**TASK DETAILS**
For each line below, return an exact copy.

**DATA EXCERPT**
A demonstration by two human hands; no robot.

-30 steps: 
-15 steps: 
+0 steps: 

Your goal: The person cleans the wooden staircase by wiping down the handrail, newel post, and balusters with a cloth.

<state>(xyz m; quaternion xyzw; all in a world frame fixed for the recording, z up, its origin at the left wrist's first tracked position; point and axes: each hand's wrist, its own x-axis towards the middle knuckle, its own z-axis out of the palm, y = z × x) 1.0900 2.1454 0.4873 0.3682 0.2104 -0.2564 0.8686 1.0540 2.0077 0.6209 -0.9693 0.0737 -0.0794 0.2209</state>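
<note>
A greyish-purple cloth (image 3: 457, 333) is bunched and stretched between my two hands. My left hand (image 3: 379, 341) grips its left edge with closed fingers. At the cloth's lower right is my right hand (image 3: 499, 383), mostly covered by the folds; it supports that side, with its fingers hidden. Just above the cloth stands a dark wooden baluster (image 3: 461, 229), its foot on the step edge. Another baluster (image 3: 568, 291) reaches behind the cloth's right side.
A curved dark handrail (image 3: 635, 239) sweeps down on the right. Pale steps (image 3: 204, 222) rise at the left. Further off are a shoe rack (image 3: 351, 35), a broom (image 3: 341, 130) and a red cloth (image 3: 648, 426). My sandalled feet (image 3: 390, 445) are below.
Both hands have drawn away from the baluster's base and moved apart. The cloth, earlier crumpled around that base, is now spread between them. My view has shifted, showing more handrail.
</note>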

**REPLY**
A demonstration by two human hands; no robot.

-30 steps: 
-15 steps: 
+0 steps: 

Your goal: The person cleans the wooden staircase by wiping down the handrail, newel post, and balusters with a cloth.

<state>(xyz m; quaternion xyzw; all in a world frame fixed for the recording, z up, its origin at the left wrist's first tracked position; point and axes: each hand's wrist, its own x-axis towards the middle knuckle, its own z-axis out of the palm, y = z × x) 1.0900 2.1454 0.4873 0.3682 0.2104 -0.2564 0.8686 1.0540 2.0077 0.6209 -0.9693 0.0737 -0.0794 0.2209</state>
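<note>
A greyish-purple cloth (image 3: 457, 333) is bunched and stretched between my two hands. My left hand (image 3: 379, 341) grips its left edge with closed fingers. At the cloth's lower right is my right hand (image 3: 499, 383), mostly covered by the folds; it supports that side, with its fingers hidden. Just above the cloth stands a dark wooden baluster (image 3: 461, 229), its foot on the step edge. Another baluster (image 3: 568, 291) reaches behind the cloth's right side.
A curved dark handrail (image 3: 635, 239) sweeps down on the right. Pale steps (image 3: 204, 222) rise at the left. Further off are a shoe rack (image 3: 351, 35), a broom (image 3: 341, 130) and a red cloth (image 3: 648, 426). My sandalled feet (image 3: 390, 445) are below.
Both hands have drawn away from the baluster's base and moved apart. The cloth, earlier crumpled around that base, is now spread between them. My view has shifted, showing more handrail.
</note>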

Work on this exercise is finished.